SOURCE MATERIAL:
┄┄┄┄┄┄
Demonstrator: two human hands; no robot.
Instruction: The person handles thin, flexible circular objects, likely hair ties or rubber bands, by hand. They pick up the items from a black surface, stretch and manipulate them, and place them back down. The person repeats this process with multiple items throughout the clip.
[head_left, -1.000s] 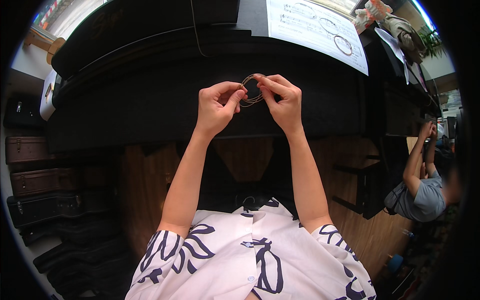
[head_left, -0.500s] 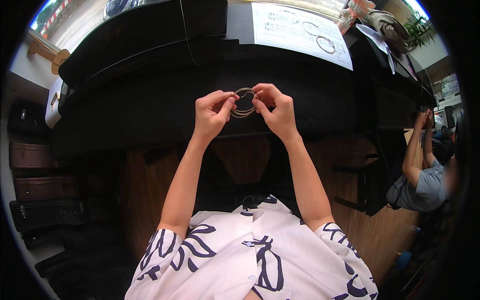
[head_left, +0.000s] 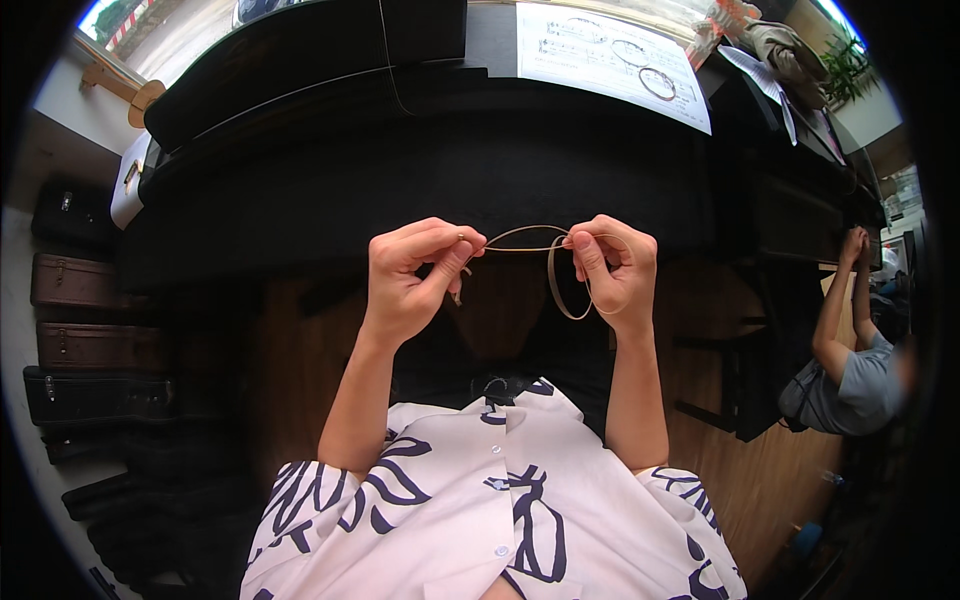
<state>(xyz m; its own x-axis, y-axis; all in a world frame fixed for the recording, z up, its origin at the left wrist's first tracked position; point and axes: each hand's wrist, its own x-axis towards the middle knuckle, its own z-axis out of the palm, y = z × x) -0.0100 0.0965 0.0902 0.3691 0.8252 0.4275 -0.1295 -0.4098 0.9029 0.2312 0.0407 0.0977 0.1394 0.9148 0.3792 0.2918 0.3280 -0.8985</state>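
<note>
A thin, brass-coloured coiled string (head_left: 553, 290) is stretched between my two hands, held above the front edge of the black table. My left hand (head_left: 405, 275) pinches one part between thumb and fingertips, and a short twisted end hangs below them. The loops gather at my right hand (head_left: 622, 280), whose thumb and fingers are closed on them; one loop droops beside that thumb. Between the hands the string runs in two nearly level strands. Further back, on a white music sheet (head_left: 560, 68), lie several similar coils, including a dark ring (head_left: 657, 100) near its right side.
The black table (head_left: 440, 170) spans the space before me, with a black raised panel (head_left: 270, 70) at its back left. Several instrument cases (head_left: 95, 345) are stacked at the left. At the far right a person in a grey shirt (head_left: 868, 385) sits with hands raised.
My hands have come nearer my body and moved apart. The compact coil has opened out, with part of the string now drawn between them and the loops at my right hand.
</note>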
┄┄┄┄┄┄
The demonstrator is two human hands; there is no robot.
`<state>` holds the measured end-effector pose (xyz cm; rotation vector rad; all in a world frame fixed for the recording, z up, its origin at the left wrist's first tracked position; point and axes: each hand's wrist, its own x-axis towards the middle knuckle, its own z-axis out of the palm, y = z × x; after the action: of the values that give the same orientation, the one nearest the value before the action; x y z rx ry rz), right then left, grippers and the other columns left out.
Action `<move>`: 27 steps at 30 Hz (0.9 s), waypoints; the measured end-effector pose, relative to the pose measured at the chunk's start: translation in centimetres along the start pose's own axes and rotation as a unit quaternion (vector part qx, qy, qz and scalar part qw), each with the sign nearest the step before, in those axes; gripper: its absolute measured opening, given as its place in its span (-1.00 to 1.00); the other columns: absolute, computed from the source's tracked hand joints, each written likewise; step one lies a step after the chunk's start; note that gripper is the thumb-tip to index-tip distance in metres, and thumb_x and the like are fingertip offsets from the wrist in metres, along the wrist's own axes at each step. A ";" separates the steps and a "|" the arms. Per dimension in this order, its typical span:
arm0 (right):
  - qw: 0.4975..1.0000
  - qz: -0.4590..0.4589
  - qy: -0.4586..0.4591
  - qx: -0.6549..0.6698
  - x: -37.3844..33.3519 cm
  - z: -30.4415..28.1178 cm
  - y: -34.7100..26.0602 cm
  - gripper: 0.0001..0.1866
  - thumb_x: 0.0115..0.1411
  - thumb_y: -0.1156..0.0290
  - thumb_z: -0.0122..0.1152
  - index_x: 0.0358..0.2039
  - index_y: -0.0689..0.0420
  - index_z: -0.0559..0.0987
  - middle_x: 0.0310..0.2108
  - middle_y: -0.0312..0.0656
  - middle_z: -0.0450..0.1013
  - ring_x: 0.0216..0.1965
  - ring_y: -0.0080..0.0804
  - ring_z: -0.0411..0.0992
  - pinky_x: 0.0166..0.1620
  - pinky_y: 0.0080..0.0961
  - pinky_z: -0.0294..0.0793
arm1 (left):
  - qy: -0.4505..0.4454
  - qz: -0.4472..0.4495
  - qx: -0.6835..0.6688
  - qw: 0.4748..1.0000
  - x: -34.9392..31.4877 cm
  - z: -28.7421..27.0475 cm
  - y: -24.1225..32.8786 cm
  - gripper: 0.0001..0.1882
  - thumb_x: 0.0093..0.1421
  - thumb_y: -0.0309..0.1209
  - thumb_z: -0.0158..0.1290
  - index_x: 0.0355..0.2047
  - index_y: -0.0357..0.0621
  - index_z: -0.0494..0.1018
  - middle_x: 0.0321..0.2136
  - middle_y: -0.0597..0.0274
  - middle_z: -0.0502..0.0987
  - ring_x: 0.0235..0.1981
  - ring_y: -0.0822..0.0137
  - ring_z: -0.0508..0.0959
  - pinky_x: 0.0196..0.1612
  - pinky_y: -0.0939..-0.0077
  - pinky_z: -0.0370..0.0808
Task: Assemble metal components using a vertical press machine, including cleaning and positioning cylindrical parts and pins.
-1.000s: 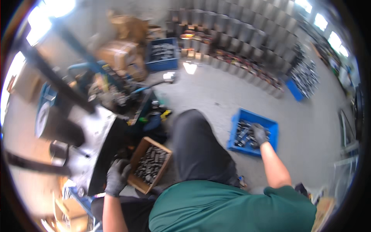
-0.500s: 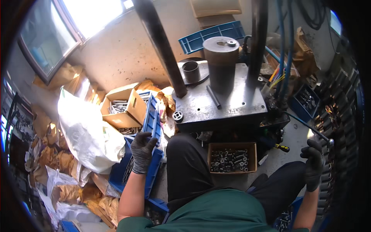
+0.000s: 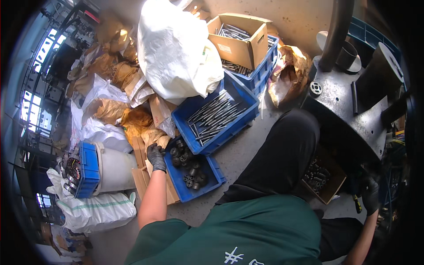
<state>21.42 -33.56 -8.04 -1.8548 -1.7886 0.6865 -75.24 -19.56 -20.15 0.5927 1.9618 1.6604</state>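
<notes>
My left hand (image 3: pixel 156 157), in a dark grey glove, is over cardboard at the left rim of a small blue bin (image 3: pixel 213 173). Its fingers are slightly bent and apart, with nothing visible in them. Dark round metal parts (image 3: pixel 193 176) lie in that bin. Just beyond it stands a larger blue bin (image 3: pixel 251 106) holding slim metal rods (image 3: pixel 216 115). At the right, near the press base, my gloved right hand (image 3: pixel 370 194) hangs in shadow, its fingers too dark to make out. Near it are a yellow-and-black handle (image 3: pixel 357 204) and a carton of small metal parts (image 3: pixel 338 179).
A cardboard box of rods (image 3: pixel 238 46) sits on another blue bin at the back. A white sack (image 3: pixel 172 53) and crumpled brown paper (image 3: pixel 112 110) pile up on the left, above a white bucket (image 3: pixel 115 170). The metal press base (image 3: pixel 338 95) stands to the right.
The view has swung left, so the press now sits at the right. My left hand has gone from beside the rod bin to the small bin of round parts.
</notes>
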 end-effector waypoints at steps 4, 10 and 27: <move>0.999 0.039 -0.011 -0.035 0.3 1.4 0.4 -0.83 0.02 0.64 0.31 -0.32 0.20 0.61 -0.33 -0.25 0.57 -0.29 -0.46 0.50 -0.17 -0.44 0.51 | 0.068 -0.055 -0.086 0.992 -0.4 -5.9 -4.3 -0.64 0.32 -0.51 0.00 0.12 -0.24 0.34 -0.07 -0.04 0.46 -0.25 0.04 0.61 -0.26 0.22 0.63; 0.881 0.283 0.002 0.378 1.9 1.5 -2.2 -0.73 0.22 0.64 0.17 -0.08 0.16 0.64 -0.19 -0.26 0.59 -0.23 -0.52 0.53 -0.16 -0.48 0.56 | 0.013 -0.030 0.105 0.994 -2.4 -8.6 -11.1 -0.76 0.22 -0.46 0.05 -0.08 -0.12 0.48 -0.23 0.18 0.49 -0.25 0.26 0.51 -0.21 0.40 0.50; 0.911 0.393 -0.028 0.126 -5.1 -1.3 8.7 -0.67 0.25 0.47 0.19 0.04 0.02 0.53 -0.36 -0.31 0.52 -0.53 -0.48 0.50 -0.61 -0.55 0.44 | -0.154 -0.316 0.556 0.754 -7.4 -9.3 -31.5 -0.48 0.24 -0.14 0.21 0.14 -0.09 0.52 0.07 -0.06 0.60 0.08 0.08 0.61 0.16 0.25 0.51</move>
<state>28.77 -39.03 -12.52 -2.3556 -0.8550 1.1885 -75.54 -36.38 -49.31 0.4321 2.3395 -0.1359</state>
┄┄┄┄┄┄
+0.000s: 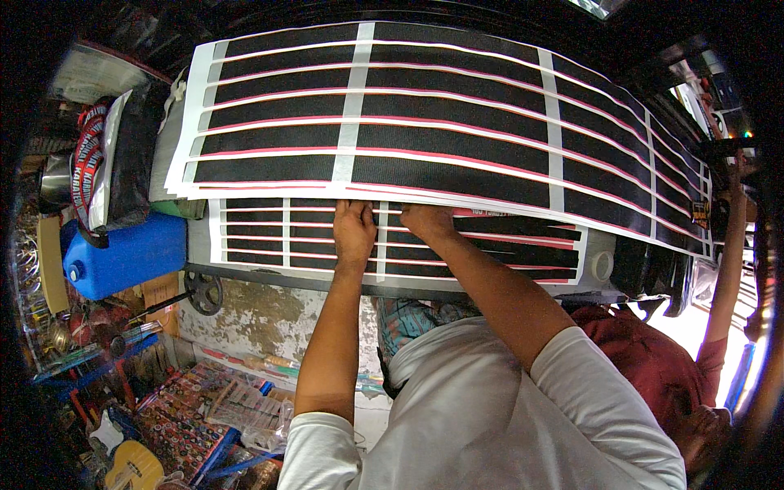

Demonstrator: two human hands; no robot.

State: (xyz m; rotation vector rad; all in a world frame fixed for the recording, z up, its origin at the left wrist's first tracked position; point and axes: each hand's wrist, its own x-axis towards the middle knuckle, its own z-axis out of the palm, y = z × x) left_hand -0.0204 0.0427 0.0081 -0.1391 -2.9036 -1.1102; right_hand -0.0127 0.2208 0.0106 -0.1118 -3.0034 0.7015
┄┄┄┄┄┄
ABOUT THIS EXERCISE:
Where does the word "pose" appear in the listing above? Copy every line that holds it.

RESPONSE TO THE TASK:
`<state>` holds the measured end-effector pose (xyz cm; rotation vector rad; all in a world frame fixed for the recording, z up, its origin at the left wrist's first tracked position; point and axes: each hand's wrist, its own x-axis towards the middle knuckle, its own z-axis out of the palm, y = z × x; after the action: of the values that give the same orientation, the one nearest the value before the action; x y z rx ry rz), right then left, grippers and the other columns left out.
Action `<move>`: 27 steps at 30 Hz (0.9 s), waypoints; the measured end-effector pose, relative to the pose measured at the chunk's start: translation in centimetres along the start pose's own axes and rotation as a unit quaternion (vector part qx, qy, qz and scalar part qw), each with the sign nearest the step before, in those axes; gripper: its absolute measured opening, given as its place in its span (-1.00 to 1.00); the other columns: absolute, computed from the source's tracked hand joints, each written likewise; step one lies a step after the chunk's start; note that gripper is the thumb-tip to index-tip distance in metres, and thumb_x and the like are fingertip offsets from the wrist in metres, along the wrist's own axes at each step. A ";" separates the steps and a "|" the arms. Per dimension in this order, its typical span:

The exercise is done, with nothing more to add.